Find every line containing the string "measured" in the data below, and report how many there are, with no other words.

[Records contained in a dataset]
━━━━━━━━━━━━━━━━━━━━━━━━━━━━━━

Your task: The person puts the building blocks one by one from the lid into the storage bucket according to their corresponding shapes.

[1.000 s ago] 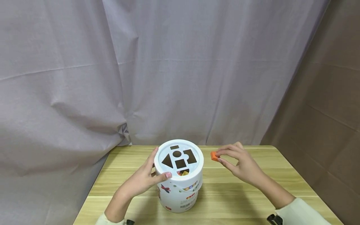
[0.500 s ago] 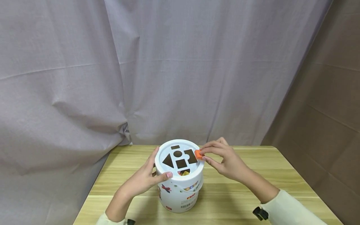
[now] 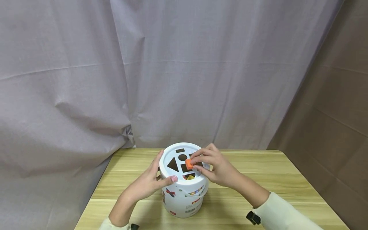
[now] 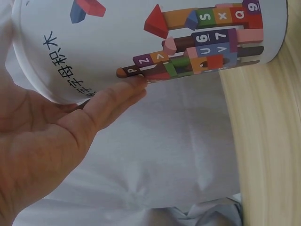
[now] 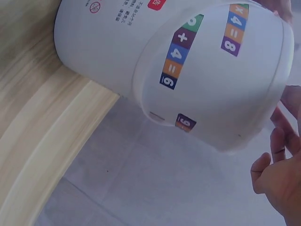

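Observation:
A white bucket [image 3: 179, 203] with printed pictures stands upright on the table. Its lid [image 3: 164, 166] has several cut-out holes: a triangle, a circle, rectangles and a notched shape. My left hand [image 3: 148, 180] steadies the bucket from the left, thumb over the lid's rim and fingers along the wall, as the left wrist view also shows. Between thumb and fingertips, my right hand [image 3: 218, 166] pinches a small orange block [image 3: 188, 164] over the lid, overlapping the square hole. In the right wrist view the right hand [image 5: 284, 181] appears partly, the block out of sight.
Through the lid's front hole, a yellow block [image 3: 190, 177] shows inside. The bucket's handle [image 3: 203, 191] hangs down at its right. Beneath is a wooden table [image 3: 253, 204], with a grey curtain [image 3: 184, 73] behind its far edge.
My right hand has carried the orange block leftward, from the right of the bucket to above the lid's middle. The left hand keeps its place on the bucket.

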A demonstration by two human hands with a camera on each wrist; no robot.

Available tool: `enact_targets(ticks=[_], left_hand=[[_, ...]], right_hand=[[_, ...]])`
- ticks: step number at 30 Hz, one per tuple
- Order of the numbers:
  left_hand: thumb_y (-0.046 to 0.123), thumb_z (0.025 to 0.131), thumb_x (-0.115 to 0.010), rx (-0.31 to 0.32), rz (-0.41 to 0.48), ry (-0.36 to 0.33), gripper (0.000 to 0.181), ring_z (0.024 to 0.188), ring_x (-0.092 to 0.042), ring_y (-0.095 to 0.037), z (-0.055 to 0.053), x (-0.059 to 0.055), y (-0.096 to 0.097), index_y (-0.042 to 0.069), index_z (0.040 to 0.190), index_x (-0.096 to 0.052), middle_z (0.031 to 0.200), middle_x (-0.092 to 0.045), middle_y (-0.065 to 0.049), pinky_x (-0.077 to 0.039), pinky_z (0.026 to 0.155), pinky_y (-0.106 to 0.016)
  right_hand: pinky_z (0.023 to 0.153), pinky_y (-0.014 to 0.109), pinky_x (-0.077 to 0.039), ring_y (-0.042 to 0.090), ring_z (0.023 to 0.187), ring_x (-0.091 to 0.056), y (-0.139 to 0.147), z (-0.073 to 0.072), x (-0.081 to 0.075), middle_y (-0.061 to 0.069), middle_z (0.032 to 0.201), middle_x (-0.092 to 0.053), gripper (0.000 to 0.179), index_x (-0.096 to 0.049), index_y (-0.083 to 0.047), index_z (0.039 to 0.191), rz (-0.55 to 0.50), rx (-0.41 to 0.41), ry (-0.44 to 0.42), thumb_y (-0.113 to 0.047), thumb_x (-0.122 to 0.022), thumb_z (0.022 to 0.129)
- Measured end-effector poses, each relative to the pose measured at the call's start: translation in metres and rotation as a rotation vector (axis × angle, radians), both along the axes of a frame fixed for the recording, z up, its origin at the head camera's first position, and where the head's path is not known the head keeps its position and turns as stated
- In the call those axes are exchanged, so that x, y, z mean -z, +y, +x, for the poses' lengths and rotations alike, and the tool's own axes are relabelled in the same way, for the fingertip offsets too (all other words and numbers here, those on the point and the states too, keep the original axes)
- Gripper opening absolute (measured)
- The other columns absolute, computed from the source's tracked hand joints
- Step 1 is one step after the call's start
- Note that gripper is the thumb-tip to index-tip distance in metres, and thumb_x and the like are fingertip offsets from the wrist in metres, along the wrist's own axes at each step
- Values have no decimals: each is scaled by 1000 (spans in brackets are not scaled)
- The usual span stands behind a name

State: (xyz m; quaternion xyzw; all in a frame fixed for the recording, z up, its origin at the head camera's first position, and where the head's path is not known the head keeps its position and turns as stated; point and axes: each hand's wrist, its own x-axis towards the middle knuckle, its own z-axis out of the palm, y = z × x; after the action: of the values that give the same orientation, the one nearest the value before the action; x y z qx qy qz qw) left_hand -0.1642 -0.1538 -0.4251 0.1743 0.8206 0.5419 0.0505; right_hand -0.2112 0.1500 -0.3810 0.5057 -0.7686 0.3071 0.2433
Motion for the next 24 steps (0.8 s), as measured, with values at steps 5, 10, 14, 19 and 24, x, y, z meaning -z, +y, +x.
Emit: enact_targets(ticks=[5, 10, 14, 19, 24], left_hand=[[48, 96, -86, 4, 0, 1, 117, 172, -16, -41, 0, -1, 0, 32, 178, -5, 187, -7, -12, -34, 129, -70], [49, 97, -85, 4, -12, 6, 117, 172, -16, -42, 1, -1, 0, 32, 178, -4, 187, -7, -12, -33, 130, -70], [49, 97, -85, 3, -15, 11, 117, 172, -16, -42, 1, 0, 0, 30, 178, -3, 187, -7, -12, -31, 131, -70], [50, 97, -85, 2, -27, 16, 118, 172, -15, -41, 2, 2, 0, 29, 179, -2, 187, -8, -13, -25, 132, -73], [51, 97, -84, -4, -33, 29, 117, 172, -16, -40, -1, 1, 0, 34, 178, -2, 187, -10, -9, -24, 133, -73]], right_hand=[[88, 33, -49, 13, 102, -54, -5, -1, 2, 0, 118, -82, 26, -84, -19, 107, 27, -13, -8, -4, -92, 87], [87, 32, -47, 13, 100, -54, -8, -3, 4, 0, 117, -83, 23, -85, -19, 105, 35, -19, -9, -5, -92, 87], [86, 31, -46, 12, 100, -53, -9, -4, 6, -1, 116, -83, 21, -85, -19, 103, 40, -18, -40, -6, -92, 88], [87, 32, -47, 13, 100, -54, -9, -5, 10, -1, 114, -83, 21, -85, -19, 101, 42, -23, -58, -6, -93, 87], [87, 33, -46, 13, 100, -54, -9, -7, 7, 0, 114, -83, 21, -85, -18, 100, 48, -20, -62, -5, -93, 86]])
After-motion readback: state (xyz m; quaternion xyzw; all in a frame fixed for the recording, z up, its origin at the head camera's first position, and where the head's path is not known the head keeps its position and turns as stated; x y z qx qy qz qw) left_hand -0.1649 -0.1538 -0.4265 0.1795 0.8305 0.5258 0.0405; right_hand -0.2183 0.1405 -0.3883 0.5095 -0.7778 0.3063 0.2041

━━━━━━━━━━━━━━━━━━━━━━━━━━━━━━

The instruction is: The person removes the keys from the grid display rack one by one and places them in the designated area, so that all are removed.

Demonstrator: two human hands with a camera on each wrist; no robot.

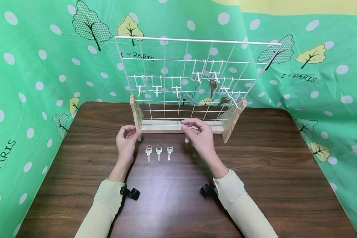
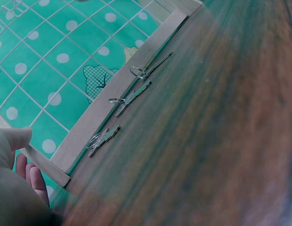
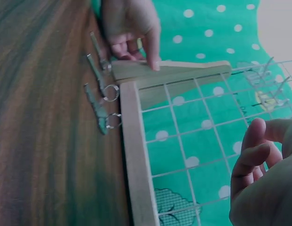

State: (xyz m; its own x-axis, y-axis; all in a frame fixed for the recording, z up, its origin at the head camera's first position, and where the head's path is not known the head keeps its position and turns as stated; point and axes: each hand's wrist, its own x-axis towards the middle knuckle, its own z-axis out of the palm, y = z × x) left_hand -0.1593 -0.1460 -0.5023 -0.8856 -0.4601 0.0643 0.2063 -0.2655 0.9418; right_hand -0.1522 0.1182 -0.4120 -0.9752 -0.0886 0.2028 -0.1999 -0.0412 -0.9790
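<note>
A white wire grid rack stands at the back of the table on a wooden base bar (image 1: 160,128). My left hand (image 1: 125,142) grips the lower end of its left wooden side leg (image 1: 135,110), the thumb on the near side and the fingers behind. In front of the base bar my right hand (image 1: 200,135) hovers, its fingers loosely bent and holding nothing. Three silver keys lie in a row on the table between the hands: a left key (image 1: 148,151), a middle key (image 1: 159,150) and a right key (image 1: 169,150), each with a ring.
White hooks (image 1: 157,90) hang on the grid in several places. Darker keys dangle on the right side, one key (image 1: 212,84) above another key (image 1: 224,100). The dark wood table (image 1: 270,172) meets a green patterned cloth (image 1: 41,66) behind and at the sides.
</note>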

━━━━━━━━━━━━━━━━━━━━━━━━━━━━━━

◆ Response area ◆
3